I have this very weird incident that happened just a few hours ago. I have access control policy running in my FTD 7.0.4 with FMC 7.0.4 and Snort 3.

This was running smooth and did not even encountered any problem with url blocking for a year already, up until today that the blocking was messed up even if we did not change anything form the ACP but we do deployed an SRU update18 hours ago and the problem just came up an hour ago.

The problem is that only ACP RULE number 1 and 2 are accessible and all the rest are blocked. So in short only facebook and youtube are accessible which are allowed in ACP policy number 1 and 2 and all the rest are blocked (even teams, outlook etc), even the ACP policy number 6 (all users can access all sites basically all all configuration) is not working.

is this problem related to the latest SRU update that was deployed 18 hours ago? if yes, what it took a long time to make some changes and how can we fix this one? is this some kind of a bug?

my number 1 ACP policy is to allow certain domain users to access youtube and facebook

my number 2 ACP policy is to allow certain mobile devices to access youtube and facebook

my number 3, 4 and 5 ACP policies are blocke youtube, facebook and adult sites to all

my number 6 ACP policy is to allow all users to all sites

My ACP arrangement looks like this in the image below.

i tried moving the all the block rule to the bottom end and all the allow rule at the top and the result is that all websites are accessible even those sites that are supposed to be blocked including adult sites.

So right now i just disabled the blocked ACP so that all users can access office.com and other work related sites.

This is very unusual since this config has been running every since day 1 and i did not change anything in ACP rules, only SRU updates has been deployed to the FTD.

Hope someone can help me on this since all employees can access restricted sites right now.

Herald Sison · ‎12-10-2022

Is 7.0.5 upgrade for FTD considered reliable and stable? because i am thinking about upgrading both my FMC and FTD hoping that this may fix the issue that i am facing right now. it is really weird why the Access Control Policy only reads the ALLOW RULE 1 and 2 and all the rest are considered blocked below it, even if i have an ALLOW (any) RULE in my RULE 6.

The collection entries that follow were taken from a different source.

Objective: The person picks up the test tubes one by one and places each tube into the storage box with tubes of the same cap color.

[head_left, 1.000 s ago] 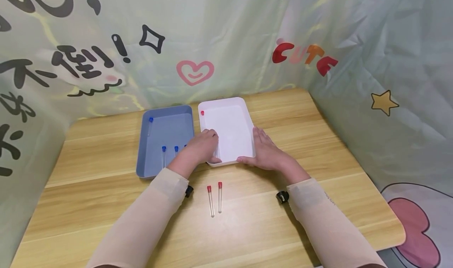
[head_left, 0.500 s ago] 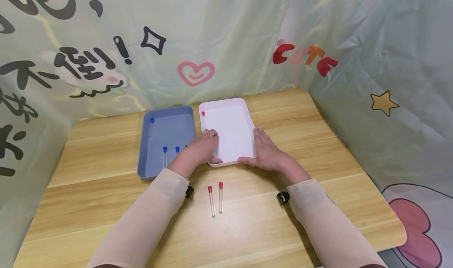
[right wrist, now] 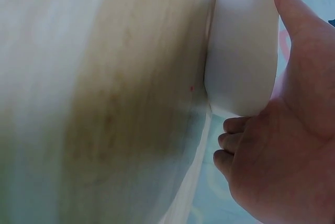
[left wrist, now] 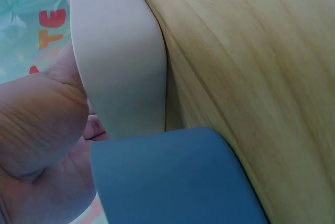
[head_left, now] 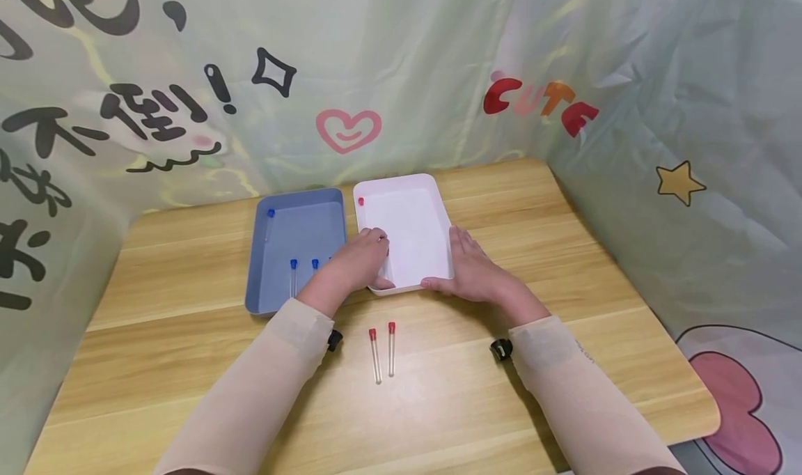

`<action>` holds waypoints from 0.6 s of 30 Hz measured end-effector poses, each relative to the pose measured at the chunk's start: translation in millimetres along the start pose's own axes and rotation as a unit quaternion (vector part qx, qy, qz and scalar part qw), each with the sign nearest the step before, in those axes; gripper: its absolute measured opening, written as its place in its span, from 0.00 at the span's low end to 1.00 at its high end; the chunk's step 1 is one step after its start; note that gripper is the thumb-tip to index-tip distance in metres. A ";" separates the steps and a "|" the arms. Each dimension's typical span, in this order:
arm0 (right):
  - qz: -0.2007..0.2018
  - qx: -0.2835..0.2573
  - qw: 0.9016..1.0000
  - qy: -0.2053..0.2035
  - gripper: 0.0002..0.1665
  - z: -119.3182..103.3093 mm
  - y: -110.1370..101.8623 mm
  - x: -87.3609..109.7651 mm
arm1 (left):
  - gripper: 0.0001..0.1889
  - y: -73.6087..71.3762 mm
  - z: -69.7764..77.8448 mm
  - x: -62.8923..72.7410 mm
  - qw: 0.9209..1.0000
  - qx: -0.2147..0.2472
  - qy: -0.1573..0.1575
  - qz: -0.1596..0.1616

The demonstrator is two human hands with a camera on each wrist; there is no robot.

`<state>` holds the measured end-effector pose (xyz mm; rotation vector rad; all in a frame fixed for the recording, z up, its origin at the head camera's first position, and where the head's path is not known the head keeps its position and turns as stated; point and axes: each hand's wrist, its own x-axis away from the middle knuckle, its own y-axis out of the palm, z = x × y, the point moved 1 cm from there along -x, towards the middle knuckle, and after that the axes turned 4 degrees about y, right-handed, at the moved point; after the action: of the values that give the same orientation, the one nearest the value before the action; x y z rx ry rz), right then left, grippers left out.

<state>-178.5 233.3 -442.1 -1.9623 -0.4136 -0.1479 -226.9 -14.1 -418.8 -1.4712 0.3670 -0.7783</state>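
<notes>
My left hand [head_left: 356, 260] reaches over the left wall of the white tray [head_left: 413, 214]. Its curled fingers and thumb hold what looks like a clear red-capped tube, mostly hidden, with a speck of red [head_left: 387, 252] showing. My right hand [head_left: 470, 266] rests against the tray's near right corner, fingers straight along the side and thumb at the near rim. In the right wrist view the right thumb [right wrist: 298, 7] lies along the white wall. Two tubes with red caps [head_left: 373, 334] lie on the table in front. Another red cap [head_left: 360, 201] sits in the tray's far left corner.
A blue tray [head_left: 253, 266] stands close to the left of the white one. Inside it are several clear tubes with blue caps [head_left: 293, 262], partly covered by the left forearm. Behind the wooden table [head_left: 532, 210] hangs a printed cloth [head_left: 426, 64].
The head view has shifted very slightly. Both hands, the trays and the loose tubes keep their places; a little more red shows by the left fingers.
</notes>
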 end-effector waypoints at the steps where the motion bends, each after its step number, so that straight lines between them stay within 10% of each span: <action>1: 0.000 0.000 1.000 -0.001 0.81 -0.1 -0.2 -0.2 | 0.46 -0.4 -0.1 0.2 1.000 0.000 0.000 0.000; 18: 0.000 -0.004 1.000 -0.003 0.80 -2.8 -2.5 1.4 | 0.54 -3.4 -1.5 13.3 0.999 0.029 -0.007 0.018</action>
<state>-177.9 232.0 -438.3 -1.9718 -0.4173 -0.1439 -219.3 -23.8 -412.5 -1.4120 0.3572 -0.7445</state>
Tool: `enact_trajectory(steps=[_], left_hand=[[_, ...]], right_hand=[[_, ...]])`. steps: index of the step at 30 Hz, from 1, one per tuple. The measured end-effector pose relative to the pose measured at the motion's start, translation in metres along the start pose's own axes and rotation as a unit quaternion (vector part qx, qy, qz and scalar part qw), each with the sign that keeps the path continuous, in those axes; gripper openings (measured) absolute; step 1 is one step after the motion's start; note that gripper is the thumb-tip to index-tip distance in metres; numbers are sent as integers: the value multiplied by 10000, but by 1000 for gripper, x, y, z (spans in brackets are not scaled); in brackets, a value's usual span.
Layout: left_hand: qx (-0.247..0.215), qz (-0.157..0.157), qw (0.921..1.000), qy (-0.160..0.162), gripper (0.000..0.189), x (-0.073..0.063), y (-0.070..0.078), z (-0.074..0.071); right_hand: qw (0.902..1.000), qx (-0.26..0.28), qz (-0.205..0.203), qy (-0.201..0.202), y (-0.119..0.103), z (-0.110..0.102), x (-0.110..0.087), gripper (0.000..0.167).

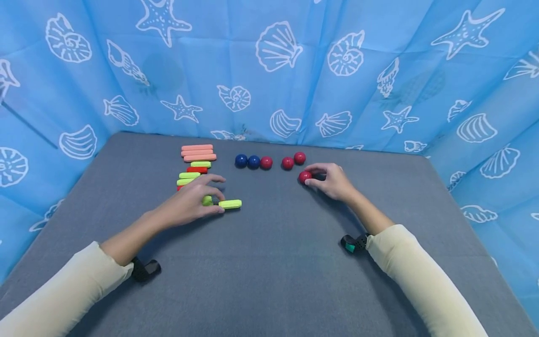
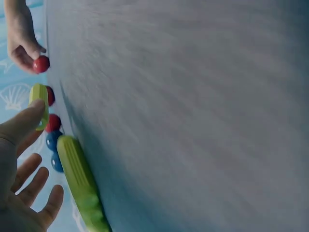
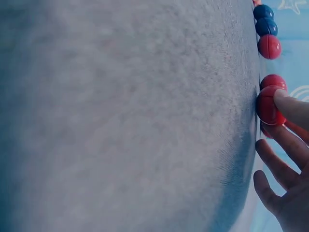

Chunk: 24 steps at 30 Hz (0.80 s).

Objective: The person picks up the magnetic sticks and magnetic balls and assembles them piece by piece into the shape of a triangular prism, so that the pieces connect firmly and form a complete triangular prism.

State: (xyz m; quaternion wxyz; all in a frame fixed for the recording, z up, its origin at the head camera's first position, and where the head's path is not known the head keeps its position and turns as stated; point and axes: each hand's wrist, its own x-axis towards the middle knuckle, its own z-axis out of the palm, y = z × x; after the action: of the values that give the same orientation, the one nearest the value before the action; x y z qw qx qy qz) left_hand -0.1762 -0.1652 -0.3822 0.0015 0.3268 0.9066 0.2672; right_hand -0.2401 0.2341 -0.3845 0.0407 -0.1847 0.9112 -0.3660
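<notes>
Between thumb and index finger, my left hand pinches a short yellow-green ridged stick; its other fingers are spread. A second yellow-green ridged stick lies close by on the grey cloth, partly covered by the hand in the head view. My right hand pinches a glossy red ball by its sides, thumb in front and index finger behind. In the right wrist view that red ball overlaps the other red balls behind it. Two red balls sit just behind and left of the right hand.
Two dark blue balls and a red ball stand in a row at the back middle. Pink sticks lie stacked side by side at back left, with yellow-green sticks and red sticks before them. A blue shell-print curtain borders the table.
</notes>
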Motion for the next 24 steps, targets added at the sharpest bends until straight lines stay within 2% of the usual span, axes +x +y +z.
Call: enact_trajectory(steps=[5, 12, 18, 24], left_hand=[[-50, -77, 9999, -77, 25, 25, 10, 10], [-208, -208, 9995, -139, 25, 56, 18, 21], [-311, -196, 9990, -269, 24, 71, 28, 29], [-363, -36, 9984, -424, 22, 81, 39, 39]], right_hand=[[9992, -25, -215, -340, -6, 0, -9, 37], [9970, 104, -460, -612, -16, 8, -21, 38], [9951, 89, -606, -774, -24, 16, -26, 39], [9937, 138, -555, -961, -30, 21, -28, 40]])
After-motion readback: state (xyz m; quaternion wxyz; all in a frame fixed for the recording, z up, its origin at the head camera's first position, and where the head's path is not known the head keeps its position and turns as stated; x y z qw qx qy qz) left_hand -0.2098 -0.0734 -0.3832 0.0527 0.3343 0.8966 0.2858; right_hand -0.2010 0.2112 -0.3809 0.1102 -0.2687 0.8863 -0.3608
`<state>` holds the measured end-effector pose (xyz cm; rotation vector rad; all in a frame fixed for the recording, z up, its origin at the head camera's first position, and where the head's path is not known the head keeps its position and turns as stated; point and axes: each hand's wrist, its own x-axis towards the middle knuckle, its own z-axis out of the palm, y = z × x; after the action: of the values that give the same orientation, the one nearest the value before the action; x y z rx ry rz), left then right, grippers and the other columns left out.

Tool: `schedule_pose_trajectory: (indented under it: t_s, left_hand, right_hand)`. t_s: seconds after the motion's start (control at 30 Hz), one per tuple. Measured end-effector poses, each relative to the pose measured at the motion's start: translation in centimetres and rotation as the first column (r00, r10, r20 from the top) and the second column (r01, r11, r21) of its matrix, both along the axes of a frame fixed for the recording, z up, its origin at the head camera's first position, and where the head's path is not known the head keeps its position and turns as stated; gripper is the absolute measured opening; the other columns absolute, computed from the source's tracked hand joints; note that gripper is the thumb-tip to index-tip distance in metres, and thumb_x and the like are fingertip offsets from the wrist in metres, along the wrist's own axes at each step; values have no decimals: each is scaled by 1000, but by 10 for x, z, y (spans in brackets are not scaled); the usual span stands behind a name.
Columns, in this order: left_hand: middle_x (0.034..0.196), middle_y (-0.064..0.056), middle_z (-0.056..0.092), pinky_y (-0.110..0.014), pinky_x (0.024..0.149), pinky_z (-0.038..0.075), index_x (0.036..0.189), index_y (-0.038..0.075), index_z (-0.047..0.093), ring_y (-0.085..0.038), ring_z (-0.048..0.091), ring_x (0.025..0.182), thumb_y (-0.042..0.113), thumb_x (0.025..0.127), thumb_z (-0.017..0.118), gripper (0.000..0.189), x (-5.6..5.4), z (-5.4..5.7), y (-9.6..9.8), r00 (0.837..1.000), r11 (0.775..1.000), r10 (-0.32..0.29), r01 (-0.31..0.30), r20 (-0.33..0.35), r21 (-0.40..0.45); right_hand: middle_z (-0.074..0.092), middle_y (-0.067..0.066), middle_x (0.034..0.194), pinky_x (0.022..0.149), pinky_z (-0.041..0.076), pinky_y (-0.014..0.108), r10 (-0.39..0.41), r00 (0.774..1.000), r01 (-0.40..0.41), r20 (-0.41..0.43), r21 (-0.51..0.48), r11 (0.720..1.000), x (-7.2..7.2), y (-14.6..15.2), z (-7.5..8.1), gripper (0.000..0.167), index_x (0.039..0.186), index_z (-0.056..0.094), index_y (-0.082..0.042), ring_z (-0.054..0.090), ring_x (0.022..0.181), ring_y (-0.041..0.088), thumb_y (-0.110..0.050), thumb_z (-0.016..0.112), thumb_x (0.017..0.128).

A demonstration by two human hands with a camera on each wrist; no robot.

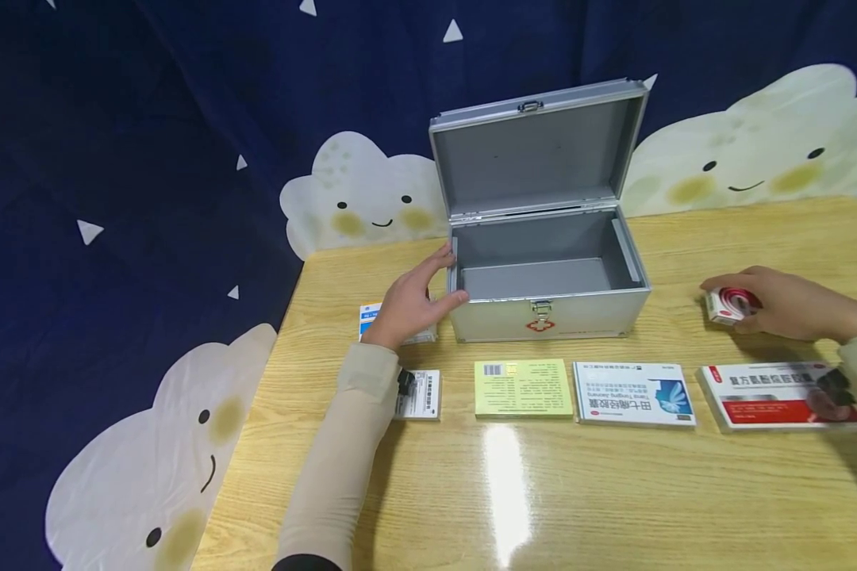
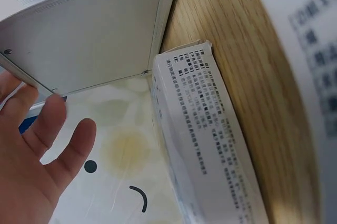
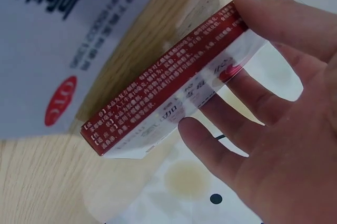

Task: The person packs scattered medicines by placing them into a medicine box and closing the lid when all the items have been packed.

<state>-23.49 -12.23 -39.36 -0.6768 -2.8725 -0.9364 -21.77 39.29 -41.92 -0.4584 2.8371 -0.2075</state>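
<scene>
An aluminium first-aid case [image 1: 543,321] with a red cross stands on the table, its lid [image 1: 536,155] raised. The left hand [image 1: 413,301] is at the case's left end, fingertips right at the rim and thumb spread toward the front edge. In the left wrist view its fingers [image 2: 48,124] reach past the case's grey side panel [image 2: 89,34]. Off to the right of the case, the right hand [image 1: 793,304] pinches a red and white medicine box [image 1: 723,308]. The right wrist view shows the thumb [image 3: 279,19] over one edge of that box and fingers along its face.
In front of the case lie a yellow-green box [image 1: 523,388], a white and blue box [image 1: 634,394] and a red and white box [image 1: 778,400]. Partly behind the left arm are a white box [image 1: 423,395] and a blue and white box [image 1: 369,317]. A dark cloud-print curtain [image 1: 207,103] hangs behind.
</scene>
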Motion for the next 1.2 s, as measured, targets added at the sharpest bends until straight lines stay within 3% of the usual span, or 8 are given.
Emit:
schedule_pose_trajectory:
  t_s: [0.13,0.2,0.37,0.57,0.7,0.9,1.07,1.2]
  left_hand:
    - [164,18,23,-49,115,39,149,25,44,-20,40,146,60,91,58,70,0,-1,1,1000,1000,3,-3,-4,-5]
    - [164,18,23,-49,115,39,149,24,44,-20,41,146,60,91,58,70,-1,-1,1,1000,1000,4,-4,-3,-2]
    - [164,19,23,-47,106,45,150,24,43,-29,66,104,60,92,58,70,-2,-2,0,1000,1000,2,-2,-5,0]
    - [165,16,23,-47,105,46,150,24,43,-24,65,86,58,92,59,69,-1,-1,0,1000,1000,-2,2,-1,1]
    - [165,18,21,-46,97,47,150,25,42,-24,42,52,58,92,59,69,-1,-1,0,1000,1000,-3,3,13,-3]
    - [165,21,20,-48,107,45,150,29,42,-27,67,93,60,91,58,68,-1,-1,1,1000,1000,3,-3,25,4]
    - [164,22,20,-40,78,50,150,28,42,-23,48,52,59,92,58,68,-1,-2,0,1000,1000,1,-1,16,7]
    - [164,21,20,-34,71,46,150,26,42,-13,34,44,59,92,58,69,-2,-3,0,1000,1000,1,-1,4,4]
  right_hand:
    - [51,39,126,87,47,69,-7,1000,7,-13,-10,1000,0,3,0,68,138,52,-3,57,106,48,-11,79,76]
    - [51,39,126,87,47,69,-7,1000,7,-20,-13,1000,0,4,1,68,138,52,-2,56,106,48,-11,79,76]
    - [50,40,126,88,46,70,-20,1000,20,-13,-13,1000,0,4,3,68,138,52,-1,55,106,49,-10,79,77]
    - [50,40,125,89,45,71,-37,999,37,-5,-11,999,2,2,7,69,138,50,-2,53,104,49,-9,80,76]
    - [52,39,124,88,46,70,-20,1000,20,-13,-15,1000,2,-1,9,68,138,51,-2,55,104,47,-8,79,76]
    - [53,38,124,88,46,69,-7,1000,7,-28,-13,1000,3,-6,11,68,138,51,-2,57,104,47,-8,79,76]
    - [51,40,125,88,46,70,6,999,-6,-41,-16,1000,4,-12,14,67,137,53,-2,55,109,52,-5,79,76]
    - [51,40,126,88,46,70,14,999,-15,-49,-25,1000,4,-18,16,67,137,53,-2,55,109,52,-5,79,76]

Eric R. Jones · ‎12-11-2022

s this the SRU, 2022-12-08-001-vrt?

Herald Sison · ‎12-11-2022

Hi Sir, you are right i am running that version of SRU and just deployed last week and after maybe around 16-18 hours this mess happened. Did you experience the same problem?

Herald Sison · ‎12-13-2022

any idea anyone? TAC cant even pinpoint the problem. its taking a long time already. i need the url blocking to be back ASAP.

Eric R. Jones · ‎12-13-2022

Not to be disrespectful of skills, have you opened the failing rules and checked the "inspection" column on the far right to see what the what those settings are? The defaults I have are Intrusion policy = None, variable set = default set and file policy = none. Check under Policies >Intrusion Policies and see if you have any particular configurations in there that are getting triggered or not with the new SRU. That's about all I can think of. We are currently on 7.1.X and I know that's been stable for us for several months.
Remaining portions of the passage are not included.